The secondary ends, while not absolutely essential, reinforce the primary end. They can be summed up in the mutual love and help which should exist between husband and wife. More specifically:

1. Sexual desire finds its only legitimate outlet in marriage. It is an utter mistake to see anything wrong in sex itself, which is a merely natural power and good in itself, but any use of it outside marriage is immoral. One who does not marry is bound to continence, a form of life for the few rather than the many.

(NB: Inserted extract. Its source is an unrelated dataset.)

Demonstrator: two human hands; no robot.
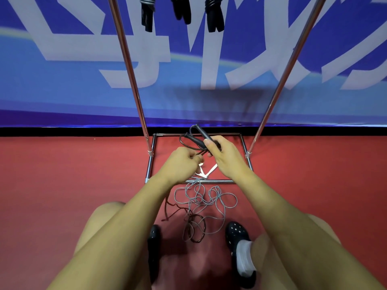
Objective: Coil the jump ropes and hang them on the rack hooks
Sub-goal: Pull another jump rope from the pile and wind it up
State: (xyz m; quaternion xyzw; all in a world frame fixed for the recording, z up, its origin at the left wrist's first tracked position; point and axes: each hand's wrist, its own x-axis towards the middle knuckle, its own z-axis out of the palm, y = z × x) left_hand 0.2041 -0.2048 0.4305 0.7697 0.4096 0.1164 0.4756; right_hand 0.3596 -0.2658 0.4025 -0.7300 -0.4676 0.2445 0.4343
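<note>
Bare knees, black clogs point(238, 233) at 6 o'clock. Loose grey rope point(206, 197) and dark rope point(193, 229) tangled on red floor point(62, 185) between feet. Right hand point(222, 152) curled round two black handles point(200, 136) at centre; left hand point(182, 162) pinches dark cord. Coiled ropes point(180, 9) hang at 12 o'clock on chrome rack point(129, 65). Advice: keep handles paired, draw even loops, clear tangle first.

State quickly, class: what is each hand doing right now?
Left hand: fingers curled, pinching the dark rope.
Right hand: gripping the two black handles.
</note>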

2. Human love is something on a far higher plane than animal desire, something more lasting and spiritual, for it is directed to the other as a person with qualities of mind, heart, and soul. Whereas sex seeks selfish pleasure, love is the most unselfish thing in the world and seeks the good of the beloved. No marriage can be perfect without it.

3. Companionship results from the fact that the two sexes are ideally suited to each other, since the qualities of man and woman are naturally supplementary, each supplying what the other lacks. This mutual need appears in a practical as well as in a romantic way, and many unemotional marriages are successful on this prosaic level. Companionship remains long after the fires of passion are burnt out.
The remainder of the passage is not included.